Information supplied:
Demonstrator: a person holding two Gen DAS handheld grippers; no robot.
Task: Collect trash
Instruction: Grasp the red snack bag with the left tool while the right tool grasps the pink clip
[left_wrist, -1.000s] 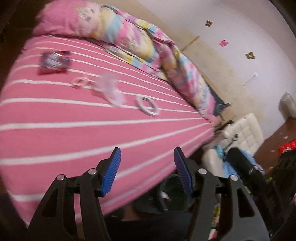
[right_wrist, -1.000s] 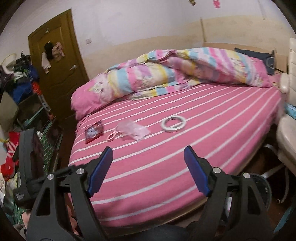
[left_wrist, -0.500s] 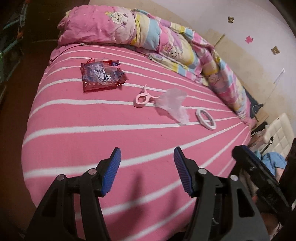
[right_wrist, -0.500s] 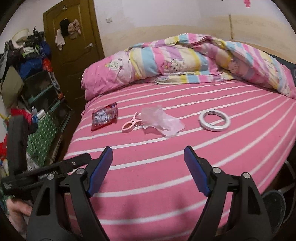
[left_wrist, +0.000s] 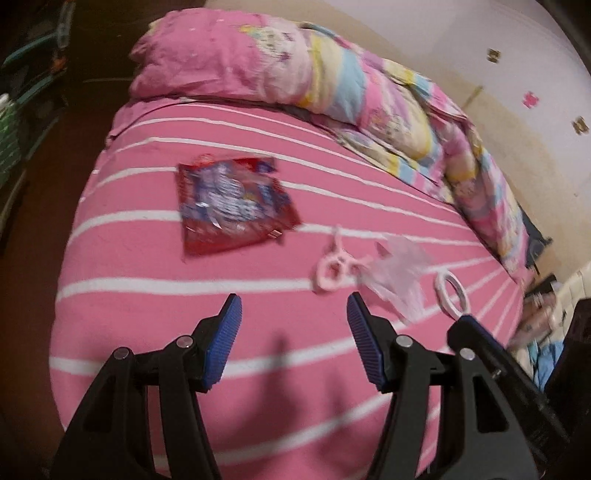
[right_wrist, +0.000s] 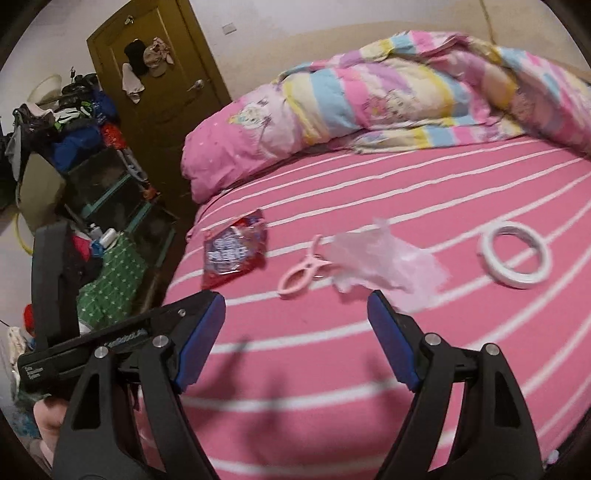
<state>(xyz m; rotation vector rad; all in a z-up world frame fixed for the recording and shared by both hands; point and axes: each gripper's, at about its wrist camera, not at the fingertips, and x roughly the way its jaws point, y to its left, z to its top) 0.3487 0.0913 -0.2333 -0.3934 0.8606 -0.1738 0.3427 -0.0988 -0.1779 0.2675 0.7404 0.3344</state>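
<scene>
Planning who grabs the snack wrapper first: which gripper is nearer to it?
Left, probably. The wrapper lies just ahead of the left gripper, slightly to its left. From the right gripper it sits farther off to the left, near the bed edge. Both are open and empty.

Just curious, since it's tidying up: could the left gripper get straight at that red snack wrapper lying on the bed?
Probably yes. The left gripper is open and empty, and the red snack wrapper lies flat ahead of it on the bed, with only bare sheet between. The pink clip sits off to the side.
</scene>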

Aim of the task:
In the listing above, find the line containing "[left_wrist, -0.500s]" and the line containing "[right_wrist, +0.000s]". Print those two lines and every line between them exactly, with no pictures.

Result for this exercise:
[left_wrist, -0.500s] 
[right_wrist, -0.500s] 
[left_wrist, +0.000s] 
[right_wrist, +0.000s] 

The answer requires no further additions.